Посмотрел я на старичка одним глазом, пошевелил ногой. Вот уж повезло — двигаться могу. Достал я меч и решил старичка этого кончить, потому что не по добру он на богатстве этом сидел и людей смущал.
Начал старичок от меня убегать, в воздух скакать и мечом махать, и слова какие-то не по-русски приговаривать. Долго бегал, и по избе, и по поляне — шустрый был, но кончил я старичка.
Ни злата, ни серебра, ни жемчуга, ни камней драгоценных брать не стал: возьмешь, а старичок вдруг и оживет. Что ж ты, скажет, клялся-клялся, а за богатство мое хватаешься все же?
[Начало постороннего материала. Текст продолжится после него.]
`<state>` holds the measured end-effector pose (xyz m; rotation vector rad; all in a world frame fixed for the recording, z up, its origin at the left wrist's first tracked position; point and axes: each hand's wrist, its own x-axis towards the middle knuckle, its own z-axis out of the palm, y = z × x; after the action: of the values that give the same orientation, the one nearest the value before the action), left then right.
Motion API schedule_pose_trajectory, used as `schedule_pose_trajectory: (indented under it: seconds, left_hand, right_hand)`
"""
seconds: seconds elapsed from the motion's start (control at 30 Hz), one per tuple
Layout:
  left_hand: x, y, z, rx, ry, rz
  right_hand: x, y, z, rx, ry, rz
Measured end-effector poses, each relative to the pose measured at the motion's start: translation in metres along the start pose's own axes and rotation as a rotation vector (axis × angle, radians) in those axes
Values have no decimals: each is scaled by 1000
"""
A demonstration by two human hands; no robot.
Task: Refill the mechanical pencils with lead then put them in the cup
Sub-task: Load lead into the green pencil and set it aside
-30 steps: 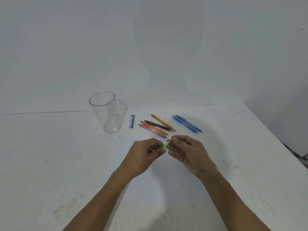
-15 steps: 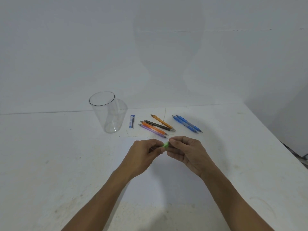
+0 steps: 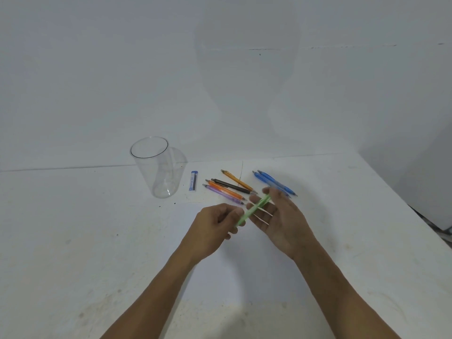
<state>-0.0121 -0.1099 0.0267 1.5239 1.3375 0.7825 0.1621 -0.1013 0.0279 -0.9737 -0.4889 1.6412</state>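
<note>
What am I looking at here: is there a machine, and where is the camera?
There is no machine: a person works with two bare hands. The view comes from a camera worn on the person's head, looking forward and down. On the white table stands a clear, empty cup. Beside it lie a small blue lead case and six loose pencils in orange, black, purple and blue. The left hand grips the lower end of a green pencil. The right hand is open, its fingers spread behind the pencil's upper end.
</note>
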Motion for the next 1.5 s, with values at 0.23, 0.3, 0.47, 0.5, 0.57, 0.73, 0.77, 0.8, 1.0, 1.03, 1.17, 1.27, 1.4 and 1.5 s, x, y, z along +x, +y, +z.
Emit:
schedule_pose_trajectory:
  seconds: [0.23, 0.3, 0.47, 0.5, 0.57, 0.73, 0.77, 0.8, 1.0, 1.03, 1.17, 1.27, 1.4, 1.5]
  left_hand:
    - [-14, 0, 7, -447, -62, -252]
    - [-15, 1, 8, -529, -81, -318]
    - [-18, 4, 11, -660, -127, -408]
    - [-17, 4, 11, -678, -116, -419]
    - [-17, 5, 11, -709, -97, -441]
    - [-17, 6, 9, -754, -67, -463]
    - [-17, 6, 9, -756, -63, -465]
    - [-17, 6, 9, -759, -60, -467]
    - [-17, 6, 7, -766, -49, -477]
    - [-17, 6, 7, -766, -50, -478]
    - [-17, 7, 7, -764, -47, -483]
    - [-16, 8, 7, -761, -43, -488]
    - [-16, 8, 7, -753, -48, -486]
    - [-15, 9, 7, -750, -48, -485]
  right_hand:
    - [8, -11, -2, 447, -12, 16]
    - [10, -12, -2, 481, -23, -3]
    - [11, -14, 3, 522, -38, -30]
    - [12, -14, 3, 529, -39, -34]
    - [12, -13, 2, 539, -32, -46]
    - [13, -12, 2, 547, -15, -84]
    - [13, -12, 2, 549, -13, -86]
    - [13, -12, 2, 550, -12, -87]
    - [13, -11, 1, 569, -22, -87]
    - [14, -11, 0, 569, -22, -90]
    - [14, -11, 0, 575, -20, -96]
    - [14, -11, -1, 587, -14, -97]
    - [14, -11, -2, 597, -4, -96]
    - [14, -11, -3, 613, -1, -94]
Плюнул я, хоть и пригодилась бы Ярославу казна такая, переночевал в избушке, наутро поехал к товарищам.
Они уже ждут, кони на месте пляшут.
— Что?! — кричат.
— Очищена, — говорю, — дорожка эта прямоезжая.
Рассказал, как дело было.
Потемнели лицом они.
— Великая Сила на острове этом живет, — говорят. — Один раз справился Илья, второй не езжай.
— Как видно, и без Силы Силу победить можно, — отвечаю. — Дорожку очистил, но сына не вернул и душу свою не успокоил. Снова поеду.
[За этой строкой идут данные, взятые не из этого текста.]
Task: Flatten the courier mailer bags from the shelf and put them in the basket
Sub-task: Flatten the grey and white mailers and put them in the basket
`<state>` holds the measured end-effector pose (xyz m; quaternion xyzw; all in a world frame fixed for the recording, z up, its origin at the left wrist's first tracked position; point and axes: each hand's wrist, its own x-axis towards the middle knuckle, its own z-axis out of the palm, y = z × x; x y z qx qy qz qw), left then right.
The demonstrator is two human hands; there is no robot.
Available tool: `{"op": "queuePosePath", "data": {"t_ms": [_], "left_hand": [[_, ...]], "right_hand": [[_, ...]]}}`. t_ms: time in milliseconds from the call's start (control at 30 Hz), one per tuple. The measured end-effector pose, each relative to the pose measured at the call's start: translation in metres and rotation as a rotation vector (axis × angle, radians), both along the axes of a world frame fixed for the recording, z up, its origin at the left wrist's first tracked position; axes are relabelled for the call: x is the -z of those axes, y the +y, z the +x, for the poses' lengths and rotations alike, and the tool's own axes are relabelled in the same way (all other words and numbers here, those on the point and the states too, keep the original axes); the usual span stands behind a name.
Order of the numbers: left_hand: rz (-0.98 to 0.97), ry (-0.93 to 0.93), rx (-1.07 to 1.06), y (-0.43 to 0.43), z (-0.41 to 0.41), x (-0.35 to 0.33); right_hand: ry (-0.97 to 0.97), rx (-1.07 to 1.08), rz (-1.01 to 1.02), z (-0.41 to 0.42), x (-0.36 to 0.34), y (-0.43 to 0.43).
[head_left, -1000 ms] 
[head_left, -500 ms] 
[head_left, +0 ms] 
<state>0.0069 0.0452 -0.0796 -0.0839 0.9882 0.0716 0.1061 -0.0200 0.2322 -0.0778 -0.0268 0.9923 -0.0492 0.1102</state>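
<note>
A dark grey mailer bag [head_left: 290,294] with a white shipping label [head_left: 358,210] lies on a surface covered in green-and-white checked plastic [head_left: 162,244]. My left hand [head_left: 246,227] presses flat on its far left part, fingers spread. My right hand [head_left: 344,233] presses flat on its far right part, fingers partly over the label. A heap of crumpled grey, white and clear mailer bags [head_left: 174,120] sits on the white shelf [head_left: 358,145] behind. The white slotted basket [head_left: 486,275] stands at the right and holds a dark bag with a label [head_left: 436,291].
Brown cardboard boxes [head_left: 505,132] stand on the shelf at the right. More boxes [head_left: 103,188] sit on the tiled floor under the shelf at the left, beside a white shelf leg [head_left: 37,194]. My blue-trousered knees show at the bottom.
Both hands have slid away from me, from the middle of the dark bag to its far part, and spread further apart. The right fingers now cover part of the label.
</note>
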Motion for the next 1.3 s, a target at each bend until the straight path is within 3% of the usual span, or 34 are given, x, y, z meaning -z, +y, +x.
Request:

Уговаривали, упрашивали — поехал.
Еду направо: женату быть.
И что это, думаю, такое значит? Из всех богатырей один Добрыня только женат был, и сердце свое разбил.
Не годится богатырю такого сподобиться. Однако посулил мне это камешек. Стал я думать, что хуже — богатым быть или женатым, да так и не решил. Люди кругом женятся да богатеют, одни мы как нелюди по лесам-полям шныряем, ни кола ни двора не имея. Вот женится Илья — вся Русская земля ахнет.
Ехал снова недолго: маленький остров все же. Выехал на пригорок: стоит изба богатая да ухоженная, резьбой украшенная, сытая, довольная. По двору живность бегает.